Plusieurs régions africaines cherchent des solutions durables pour instaurer la paix mais des contextes nouveaux s’ajoutent pour ralentir ce processus et rendre un certain nombre de pays du continent africain dangereux sécuritairement parlant. Sputnik recense les moins sécurisés à ce jour avec un spécialiste chercheur associé au CEDPE (Сentre d'études pour le développement et la prévention de l'extrémisme).

«La situation sécuritaire dans certaines régions est chaotique»

Sans dresser un triste palmarès des pays les plus dangereux de l’Afrique il est important de savoir où les populations se trouvent aujourd’hui dans l’insécurité la plus frappante et où des solutions sont les plus attendues. Malick Niasse, médiateur professionnel, chercheur associé au CEDPE, spécialiste en sécurité et gestion des conflits estime qu’«il n’y a pas de pays dangereux mais [qu’]il y a des pays insécurisés».

«La situation sécuritaire dans certaines régions est chaotique et marquée par de nombreuses tensions qui perdurent, surtout dans la sous-région de l’Afrique de l’Ouest et de l’Afrique centrale. On constate la prédominance de l’extrémisme violent, les affrontements entre les agriculteurs et les éleveurs et surtout les tensions intercommunautaires dans la zone du Lac Tchad, du côté de la Centrafrique ou encore du Soudan du Sud.»

À ce contexte d’instabilité se rajoutent des mouvements de contestation populaire liée au climat électoral ou post-électoral, les attaques de groupes armés rebelles presque partout en Afrique centrale, mais aussi les renversements de pouvoir, les raids des groupes terroristes au Sahel, le trafic de drogue et d’êtres humains, relate Malick Niasse.

Les sept pays «les plus dangereux»

Ces dernières années, on constate la diffusion de l’insécurité aux pays en crise, Malick Niasse fait allusion à ceux qui sont à proximité des États composant le G5 Sahel, l’organisation mise en place depuis 2014 pour soutenir la coopération en matière économique et sécuritaire au Sahel et faire face au défi humanitaire et sécuritaire. C’est une synergie dans les efforts de recherche de solutions durables aux différents défis sécuritaires et humanitaires, estime le chercheur.
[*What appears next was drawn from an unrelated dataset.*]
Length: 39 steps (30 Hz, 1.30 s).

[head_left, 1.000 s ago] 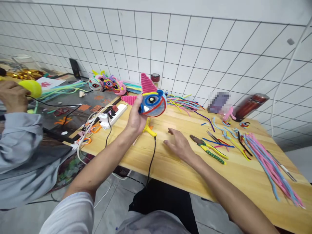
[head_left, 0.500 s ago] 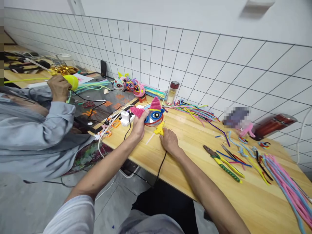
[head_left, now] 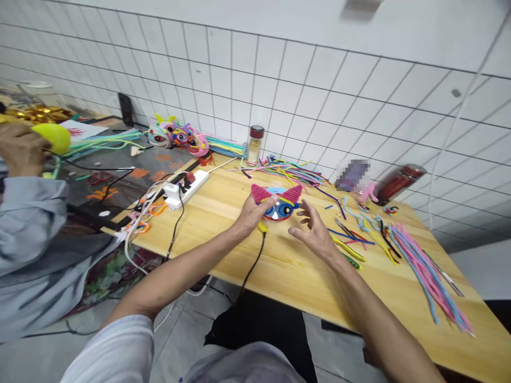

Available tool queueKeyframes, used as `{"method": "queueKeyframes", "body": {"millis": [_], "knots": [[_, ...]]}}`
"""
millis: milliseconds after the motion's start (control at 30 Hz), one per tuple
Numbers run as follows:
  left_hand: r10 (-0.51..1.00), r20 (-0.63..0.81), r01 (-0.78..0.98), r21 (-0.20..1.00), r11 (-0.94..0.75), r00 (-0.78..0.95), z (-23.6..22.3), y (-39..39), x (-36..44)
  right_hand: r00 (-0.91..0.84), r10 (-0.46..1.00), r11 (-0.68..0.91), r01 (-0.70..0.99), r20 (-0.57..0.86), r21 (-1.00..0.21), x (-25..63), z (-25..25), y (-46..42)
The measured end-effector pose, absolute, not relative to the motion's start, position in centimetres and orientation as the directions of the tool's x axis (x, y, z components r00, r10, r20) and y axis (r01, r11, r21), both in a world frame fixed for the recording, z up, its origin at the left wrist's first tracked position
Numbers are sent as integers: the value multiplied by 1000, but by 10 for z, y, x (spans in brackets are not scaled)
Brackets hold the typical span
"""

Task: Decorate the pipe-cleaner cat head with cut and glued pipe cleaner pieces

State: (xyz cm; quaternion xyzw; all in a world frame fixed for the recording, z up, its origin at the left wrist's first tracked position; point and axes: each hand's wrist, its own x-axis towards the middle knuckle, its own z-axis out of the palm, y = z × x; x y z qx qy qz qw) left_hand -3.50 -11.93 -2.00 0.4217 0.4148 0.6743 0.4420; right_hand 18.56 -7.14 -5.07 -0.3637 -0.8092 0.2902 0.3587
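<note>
Pink, ridged ears of fuzzy stems top a small rounded face with blue-ringed eyes and a red curve along its bottom; it sits between the two hands, upright, with its front turned toward the viewer. The left hand holds it by one side, thumb across the front below an ear. The fingers of the right hand are spread and curved, thumb well apart from them, holding nothing, their tips just beside the face's other side; whether they touch it cannot be told. Just below the left fingers, a yellow plastic glue gun, mostly hidden, lies on the light wooden counter, its black cord running toward the near edge. Right of the right fingers, partly behind the wrist, are pliers with yellow-and-green handles, and farther right a long bundle of pink and light-blue fuzzy stems. Beyond the fingers lie loose multicoloured stems, near a clear bottle with a dark red lid; a tilted dark red bottle is farther right. Left of the left fingers is a white power strip, with a row of colourful fuzzy heads behind it. Far left, a co-worker's hand is at a bright yellow rounded object.
</note>
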Motion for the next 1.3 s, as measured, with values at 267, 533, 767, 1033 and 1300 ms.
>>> {"method": "queueKeyframes", "body": {"millis": [267, 533, 767, 1033, 1300], "knots": [[973, 182, -141, 977, -162, 144, -46, -117, 9, -445, 842, 479, 357, 304, -802, 220, -69, -77], [953, 258, -46, 966, -254, 156, -61, -121, 1, -466, 844, 464, 386, 266, -797, 221, -82, -77], [993, 75, -253, 963, -96, -88, -52, -124, 18, -461, 820, 519, 345, 341, -782, 220, -77, -80], [963, -13, -312, 947, -73, -268, -58, -116, 28, -512, 813, 396, 135, 278, -909, 229, -70, -78], [972, -72, -517, 854, -55, -223, -61, -112, 30, -363, 891, 401, 348, 273, -848, 231, -67, -81]]}}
«Tous ces faits relèvent de l’extrémisme violent qui s’étend sur les territoires de l’Afrique de l’Ouest, du Centre et de l’Est ce qui fait qu’on considère ces pays comme les pays ˝dangereux˝ parce qu’il n’y pas de sécurité dans ces zones-là. Ce sont le Soudan du Sud, la Somalie, la Libye, une partie du Mali et du Tchad, le Nigeria, la Centrafrique, on peut les classer dans les pays ˝les plus dangereux˝ du point du vue de sécurité.»

«La crise actuelle risque d’accroître le nombre de pauvres»

Il est évident que l’Afrique est moins touchée par la pandémie mais certains pays comptent leurs morts comme le Sénégal où le nombre de décès et de cas de contamination augmentent de jour en jour. Malick Niasse explique pourquoi le Covid-19 n’a pas fait beaucoup de mal sur le continent démographiquement mais a surtout des conséquences économiques.

«Le Covid a chamboulé les activités quotidiennes et a menacé les moyens d’existence des personnes qui vivent de ces activités –les entrepreneurs de nuit, les personnes vulnérables, les sans-emploi fixe. Les conséquences de la pandémie sont multidimensionnelles pour les populations et les États sur les plans économique, sanitaire, sécuritaire et social. La crise actuelle risque d’accroître le nombre de pauvres.»

L’Afrique «risque de s’agenouiller»

Aujourd’hui, les pays commencent à envisager «un nouveau monde après le Covid-19. D’après Malick Niasse, il monde sera marqué par «une conjecture et des mutations sur tous les plans, et les pays d’Europe et les États Unis l’ont compris aujourd’hui».

«Si l’Afrique n’apprend pas des mutations sociales économiques et sanitaires, elle risque de s’agenouiller, pendant que les autres pays cherchent des vaccins l’Afrique attend qu’on lui offre cela et qu’on la sorte du gouffre. Il faut que l’Afrique aujourd’hui prenne sa destinée en mains et puisse voler de ses propres ailes.»